The calls for action against Russia come just as Russia and other BRIC countries have come together to establish an alternative to the IMF, which is dominated by the US. It comes as Russia is forging a closer relation with the world's largest economy China, and working towards the establishment of a Eurasian economic zone similar to the EU. It comes as China is increasingly the dominant power in Africa, and the US is only now racing to try to catch up, with China already having signed trade and other deals with large numbers of economies in the US's own back yard in South America.

Marxists do not support the actions of cold war, trade war, or outright war by one capitalist state against another, whether that is the US against Russia or vice versa. Our concern is to work towards the unity of the workers of all these countries against their own ruling class, and that is not aided by supporting sanctions against the economy upon which those workers depend for their livelihood.
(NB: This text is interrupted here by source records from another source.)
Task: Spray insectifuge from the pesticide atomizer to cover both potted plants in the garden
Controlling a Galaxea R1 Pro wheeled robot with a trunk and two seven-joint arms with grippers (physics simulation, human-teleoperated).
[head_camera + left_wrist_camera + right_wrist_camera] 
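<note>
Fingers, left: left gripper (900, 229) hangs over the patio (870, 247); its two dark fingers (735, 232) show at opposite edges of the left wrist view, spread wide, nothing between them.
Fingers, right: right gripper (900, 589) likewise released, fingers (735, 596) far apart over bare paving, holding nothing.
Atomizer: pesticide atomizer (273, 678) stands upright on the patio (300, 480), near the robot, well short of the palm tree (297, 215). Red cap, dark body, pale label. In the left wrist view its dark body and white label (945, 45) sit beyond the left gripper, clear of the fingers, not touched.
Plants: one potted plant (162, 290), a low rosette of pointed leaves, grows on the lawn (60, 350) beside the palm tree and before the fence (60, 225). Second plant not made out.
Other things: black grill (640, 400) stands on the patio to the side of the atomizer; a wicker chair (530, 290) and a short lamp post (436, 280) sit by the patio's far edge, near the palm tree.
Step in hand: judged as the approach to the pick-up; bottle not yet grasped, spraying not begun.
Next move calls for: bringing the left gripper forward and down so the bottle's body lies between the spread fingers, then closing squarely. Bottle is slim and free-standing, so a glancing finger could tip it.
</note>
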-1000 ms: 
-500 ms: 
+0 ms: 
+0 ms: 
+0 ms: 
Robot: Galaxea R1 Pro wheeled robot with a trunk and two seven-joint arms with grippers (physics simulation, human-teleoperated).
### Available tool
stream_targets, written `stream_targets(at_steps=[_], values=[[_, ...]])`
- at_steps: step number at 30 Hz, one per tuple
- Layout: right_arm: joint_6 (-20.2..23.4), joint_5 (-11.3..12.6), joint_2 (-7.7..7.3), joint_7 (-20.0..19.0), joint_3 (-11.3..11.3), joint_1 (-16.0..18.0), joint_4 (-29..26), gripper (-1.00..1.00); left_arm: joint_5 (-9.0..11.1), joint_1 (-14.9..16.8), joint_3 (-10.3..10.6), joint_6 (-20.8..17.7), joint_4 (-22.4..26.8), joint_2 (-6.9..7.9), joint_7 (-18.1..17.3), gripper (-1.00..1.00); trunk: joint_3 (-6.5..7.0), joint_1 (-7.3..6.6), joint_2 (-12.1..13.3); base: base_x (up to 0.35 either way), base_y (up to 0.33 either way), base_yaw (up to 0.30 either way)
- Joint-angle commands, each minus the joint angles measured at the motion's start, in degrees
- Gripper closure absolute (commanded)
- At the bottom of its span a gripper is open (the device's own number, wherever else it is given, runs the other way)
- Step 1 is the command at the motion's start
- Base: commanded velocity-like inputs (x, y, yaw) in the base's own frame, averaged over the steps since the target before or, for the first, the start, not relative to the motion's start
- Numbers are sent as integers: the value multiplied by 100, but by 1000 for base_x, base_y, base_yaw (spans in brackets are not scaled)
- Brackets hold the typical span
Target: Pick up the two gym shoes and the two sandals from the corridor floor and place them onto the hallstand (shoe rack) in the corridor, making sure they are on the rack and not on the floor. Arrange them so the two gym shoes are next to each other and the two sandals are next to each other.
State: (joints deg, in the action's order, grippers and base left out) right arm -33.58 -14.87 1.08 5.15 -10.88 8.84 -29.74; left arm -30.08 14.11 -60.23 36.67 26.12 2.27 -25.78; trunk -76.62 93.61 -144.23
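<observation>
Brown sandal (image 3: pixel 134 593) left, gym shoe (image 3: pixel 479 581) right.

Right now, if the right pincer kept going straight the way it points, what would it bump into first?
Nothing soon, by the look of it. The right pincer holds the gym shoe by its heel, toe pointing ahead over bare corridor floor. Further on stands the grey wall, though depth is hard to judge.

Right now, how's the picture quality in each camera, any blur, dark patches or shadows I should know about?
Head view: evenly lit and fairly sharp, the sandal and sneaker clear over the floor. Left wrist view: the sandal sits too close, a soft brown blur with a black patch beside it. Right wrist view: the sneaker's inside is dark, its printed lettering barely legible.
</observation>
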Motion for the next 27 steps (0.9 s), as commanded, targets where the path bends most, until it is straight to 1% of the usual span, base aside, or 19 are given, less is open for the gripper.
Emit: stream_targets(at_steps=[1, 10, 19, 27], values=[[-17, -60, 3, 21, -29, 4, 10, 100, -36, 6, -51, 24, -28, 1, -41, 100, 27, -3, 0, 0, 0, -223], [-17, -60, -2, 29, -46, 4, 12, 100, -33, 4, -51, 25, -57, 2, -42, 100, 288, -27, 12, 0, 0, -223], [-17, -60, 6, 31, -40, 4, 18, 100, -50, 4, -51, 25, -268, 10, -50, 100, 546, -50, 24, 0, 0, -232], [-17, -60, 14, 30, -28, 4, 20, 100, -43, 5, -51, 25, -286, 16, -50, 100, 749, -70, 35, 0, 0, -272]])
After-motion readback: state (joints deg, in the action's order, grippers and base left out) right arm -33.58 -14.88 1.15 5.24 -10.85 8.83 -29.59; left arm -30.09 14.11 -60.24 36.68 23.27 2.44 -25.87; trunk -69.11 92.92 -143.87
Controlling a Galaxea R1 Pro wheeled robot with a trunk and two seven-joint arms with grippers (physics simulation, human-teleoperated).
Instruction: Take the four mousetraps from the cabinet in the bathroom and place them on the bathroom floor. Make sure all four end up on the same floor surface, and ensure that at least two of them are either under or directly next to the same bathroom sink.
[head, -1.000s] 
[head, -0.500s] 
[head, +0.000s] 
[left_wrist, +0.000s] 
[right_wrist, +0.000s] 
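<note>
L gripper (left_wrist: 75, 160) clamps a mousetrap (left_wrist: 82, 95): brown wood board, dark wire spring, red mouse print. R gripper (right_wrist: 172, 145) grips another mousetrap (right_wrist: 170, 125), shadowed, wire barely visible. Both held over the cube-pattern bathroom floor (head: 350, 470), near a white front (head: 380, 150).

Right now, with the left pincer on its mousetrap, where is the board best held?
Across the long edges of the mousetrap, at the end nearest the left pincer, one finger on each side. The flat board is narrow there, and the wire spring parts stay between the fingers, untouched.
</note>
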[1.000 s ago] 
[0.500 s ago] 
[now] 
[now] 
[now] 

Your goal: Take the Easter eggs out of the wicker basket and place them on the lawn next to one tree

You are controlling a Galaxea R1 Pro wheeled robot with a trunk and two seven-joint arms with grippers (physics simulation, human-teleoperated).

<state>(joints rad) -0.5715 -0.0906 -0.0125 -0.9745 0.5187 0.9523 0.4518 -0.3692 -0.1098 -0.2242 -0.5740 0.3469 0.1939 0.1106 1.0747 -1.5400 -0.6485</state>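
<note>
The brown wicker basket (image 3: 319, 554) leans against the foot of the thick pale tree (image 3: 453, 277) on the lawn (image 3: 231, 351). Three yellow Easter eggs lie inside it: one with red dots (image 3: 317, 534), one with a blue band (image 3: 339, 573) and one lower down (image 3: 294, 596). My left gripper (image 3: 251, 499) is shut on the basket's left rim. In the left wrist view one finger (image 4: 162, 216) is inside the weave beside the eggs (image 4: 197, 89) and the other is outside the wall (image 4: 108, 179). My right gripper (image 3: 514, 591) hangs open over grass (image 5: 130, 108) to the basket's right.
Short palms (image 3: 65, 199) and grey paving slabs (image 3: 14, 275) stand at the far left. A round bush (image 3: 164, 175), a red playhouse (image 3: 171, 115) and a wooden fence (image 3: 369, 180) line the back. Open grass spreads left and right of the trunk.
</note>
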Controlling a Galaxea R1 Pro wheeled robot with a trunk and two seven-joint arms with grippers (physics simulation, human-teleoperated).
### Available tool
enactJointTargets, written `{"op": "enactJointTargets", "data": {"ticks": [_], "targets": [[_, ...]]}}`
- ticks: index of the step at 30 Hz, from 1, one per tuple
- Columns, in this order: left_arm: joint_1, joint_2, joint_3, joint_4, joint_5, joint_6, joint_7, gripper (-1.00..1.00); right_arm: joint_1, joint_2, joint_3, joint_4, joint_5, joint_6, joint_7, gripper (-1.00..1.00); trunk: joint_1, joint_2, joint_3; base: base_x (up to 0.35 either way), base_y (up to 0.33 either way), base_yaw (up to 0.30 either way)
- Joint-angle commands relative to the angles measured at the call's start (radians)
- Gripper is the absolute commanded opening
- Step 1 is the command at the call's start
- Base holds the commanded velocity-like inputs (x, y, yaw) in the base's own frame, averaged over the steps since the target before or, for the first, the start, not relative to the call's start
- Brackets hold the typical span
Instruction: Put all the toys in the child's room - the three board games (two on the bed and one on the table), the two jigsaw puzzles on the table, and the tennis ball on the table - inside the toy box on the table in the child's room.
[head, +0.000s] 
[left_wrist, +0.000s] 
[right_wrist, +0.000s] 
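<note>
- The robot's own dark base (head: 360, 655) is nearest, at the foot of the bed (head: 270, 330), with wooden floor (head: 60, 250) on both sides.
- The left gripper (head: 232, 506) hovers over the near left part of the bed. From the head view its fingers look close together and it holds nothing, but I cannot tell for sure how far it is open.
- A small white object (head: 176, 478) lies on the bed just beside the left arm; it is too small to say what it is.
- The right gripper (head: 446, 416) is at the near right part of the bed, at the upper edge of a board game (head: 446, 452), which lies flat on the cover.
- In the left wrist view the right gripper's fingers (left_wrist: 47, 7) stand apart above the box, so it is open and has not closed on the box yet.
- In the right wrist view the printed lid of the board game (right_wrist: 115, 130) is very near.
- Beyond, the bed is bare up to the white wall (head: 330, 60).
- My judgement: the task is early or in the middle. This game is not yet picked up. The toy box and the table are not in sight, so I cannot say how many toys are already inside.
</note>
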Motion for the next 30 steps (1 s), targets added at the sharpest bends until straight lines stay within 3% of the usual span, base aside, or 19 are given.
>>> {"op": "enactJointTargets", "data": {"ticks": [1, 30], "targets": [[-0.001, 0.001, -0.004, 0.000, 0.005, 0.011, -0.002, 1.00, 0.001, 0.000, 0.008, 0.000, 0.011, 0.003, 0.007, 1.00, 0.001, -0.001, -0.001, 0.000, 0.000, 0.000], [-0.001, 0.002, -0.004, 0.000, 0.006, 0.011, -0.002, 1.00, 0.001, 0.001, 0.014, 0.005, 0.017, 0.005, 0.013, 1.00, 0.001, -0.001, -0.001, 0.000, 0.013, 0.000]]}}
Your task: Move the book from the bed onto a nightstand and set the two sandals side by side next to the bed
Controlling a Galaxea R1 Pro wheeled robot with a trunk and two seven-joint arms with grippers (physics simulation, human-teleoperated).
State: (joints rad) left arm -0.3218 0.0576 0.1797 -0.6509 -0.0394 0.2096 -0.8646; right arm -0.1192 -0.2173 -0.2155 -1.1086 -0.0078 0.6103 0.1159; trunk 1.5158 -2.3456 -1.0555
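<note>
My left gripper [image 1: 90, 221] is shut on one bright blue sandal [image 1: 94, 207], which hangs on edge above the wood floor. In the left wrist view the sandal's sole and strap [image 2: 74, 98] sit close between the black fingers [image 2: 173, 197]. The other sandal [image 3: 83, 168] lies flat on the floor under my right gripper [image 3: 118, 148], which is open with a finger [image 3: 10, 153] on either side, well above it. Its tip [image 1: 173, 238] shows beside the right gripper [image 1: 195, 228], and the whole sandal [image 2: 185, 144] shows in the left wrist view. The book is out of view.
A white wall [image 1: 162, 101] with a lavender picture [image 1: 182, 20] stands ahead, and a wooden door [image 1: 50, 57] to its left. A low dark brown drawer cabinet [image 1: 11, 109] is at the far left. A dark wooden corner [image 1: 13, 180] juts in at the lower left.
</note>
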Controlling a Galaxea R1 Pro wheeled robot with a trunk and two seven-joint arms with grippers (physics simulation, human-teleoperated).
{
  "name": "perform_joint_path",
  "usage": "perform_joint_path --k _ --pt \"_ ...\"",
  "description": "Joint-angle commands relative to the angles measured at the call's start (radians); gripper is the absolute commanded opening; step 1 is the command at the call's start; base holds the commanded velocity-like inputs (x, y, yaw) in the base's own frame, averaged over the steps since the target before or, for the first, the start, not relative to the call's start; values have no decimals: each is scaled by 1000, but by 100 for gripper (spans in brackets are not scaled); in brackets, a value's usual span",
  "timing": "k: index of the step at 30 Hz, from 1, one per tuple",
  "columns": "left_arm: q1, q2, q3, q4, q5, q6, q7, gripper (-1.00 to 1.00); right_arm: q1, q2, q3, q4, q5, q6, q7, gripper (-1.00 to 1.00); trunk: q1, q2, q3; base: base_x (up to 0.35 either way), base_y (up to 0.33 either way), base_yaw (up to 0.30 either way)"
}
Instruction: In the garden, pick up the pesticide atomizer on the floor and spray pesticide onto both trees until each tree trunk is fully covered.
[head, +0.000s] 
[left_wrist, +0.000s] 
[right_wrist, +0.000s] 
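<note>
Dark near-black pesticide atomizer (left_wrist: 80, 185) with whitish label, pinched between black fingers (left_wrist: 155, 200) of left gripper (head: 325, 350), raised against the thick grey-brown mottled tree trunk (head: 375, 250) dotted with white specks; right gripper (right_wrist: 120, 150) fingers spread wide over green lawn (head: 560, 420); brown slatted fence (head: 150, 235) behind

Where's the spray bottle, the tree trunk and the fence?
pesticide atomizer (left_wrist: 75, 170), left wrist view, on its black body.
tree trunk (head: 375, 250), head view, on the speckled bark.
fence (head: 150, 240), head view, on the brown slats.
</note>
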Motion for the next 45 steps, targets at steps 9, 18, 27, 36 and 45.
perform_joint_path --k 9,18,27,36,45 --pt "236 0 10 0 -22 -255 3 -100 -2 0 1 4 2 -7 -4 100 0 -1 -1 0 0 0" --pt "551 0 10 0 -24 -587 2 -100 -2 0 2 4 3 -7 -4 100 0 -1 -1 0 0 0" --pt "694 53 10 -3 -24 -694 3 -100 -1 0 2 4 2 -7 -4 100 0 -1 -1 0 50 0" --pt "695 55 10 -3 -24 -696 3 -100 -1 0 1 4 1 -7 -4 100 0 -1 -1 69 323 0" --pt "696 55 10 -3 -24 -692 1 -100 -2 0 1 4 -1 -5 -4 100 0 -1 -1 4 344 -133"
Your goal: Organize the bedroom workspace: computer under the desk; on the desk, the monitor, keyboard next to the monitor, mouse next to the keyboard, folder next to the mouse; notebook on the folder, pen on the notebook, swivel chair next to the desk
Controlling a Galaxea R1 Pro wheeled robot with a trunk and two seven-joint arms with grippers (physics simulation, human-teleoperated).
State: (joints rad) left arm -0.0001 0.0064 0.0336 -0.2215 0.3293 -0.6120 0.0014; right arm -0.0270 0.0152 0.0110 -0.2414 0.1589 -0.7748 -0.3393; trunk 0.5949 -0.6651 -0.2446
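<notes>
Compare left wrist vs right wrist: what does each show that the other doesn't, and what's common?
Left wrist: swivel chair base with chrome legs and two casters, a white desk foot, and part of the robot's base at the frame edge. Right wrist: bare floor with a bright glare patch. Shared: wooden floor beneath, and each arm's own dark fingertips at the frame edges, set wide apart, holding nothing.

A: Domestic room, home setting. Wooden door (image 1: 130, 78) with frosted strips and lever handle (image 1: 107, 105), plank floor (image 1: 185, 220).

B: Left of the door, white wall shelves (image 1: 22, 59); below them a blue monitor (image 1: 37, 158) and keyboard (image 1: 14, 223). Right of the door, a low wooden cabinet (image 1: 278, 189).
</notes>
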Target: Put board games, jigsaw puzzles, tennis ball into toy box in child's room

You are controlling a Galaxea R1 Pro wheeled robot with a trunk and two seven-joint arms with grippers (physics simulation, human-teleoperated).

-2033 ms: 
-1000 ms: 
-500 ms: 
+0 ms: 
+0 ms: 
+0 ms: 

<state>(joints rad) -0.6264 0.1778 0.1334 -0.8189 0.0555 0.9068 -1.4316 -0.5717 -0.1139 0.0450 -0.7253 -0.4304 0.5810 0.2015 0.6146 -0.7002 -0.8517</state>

That is also why sanctions and boycotts against Israel are wrong. The problems of the Middle East whether they be those arising from the creation of the state of Israel, or those arising from the Sykes Picot Agreement are problems arising from top down solutions imposed by capitalist states. The solution to those problems does not flow from further such top down action by states. It can only be created by the direct action of workers uniting across borders.